Elia Merzari, Haomin Yuan, Misun Min, Dillon Shaver, Ronald Rahaman, Patrick Shriwise, Paul Romano, Alberto Talamo, Yu-Hsiang Lan, Derek Gaston, Richard Martineau, Paul Fischer, Yassin Hassan

Nuclear Technology / Volume 207 / Number 7 / July 2021 / Pages 1118-1141

Technical Paper / dx.doi.org/10.1080/00295450.2020.1824471

Received:July 14, 2020
Accepted:September 12, 2020
Published:July 9, 2021

This paper demonstrates a multiphysics solver for pebble-bed reactors, in particular, for Berkeley’s pebble-bed -fluoride-salt-cooled high-temperature reactor (PB-FHR) (Mark I design). The FHR is a class of advanced nuclear reactors that combines the robust coated particle fuel form from high-temperature gas-cooled reactors, the direct reactor auxiliary cooling system passive decay removal of liquid-metal fast reactors, and the transparent, high-volumetric heat capacitance liquid-fluoride salt working fluids (e.g., FLiBe) from molten salt reactors. This fuel and coolant combination enables FHRs to operate in a high-temperature, low-pressure design space that has beneficial safety and economic implications. The PB-FHR relies on a pebble-bed approach, and pebble-bed reactors are, in a sense, the poster child for multiscale analysis.

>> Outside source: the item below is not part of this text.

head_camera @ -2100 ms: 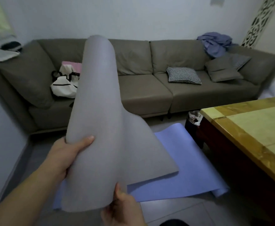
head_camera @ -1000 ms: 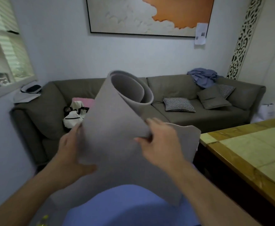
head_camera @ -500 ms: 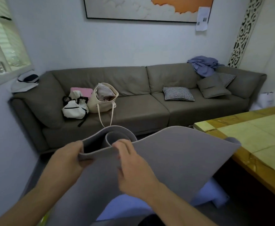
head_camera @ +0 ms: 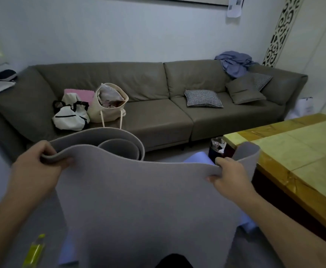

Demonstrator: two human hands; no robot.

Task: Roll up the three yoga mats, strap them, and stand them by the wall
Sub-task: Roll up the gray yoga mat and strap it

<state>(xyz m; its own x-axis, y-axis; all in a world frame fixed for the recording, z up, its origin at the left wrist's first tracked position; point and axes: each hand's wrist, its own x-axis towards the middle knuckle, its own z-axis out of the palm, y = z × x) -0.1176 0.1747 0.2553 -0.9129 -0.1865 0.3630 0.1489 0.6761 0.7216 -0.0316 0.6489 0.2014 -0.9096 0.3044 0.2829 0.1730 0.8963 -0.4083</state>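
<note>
Before the grey sofa point(head_camera: 158, 113), the soft grey foam yoga mat point(head_camera: 139, 200) hangs mid-air, far end loosely curled; left hand point(head_camera: 36, 167) and right hand point(head_camera: 230, 175) each grip its top edge.

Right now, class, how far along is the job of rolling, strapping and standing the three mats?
Done: nothing; no rolled, strapped mat stands by the wall in view. In hand: the left hand and right hand grip the grey mat's top edge, its far end loosely curled. Left: tightening and strapping it, then the blue mat on the floor beneath. A third mat isn't in view.
</note>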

Relying heavily on the MultiApp capability of the Multiphysics Object-Oriented Simulation Environment (MOOSE), we have developed Cardinal, a new platform for lower-length-scale simulation of pebble-bed cores. The lower-length-scale simulator comprises three physics: neutronics (OpenMC), thermal fluids (Nek5000/NekRS), and fuel performance (BISON). Cardinal tightly couples all three physics and leverages advances in MOOSE, such as the MultiApp system and the concept of MOOSE-wrapped applications. Moreover, Cardinal can utilize graphics processing units for accelerating solutions. In this paper, we discuss the development of Cardinal and the verification and validation and demonstration simulations.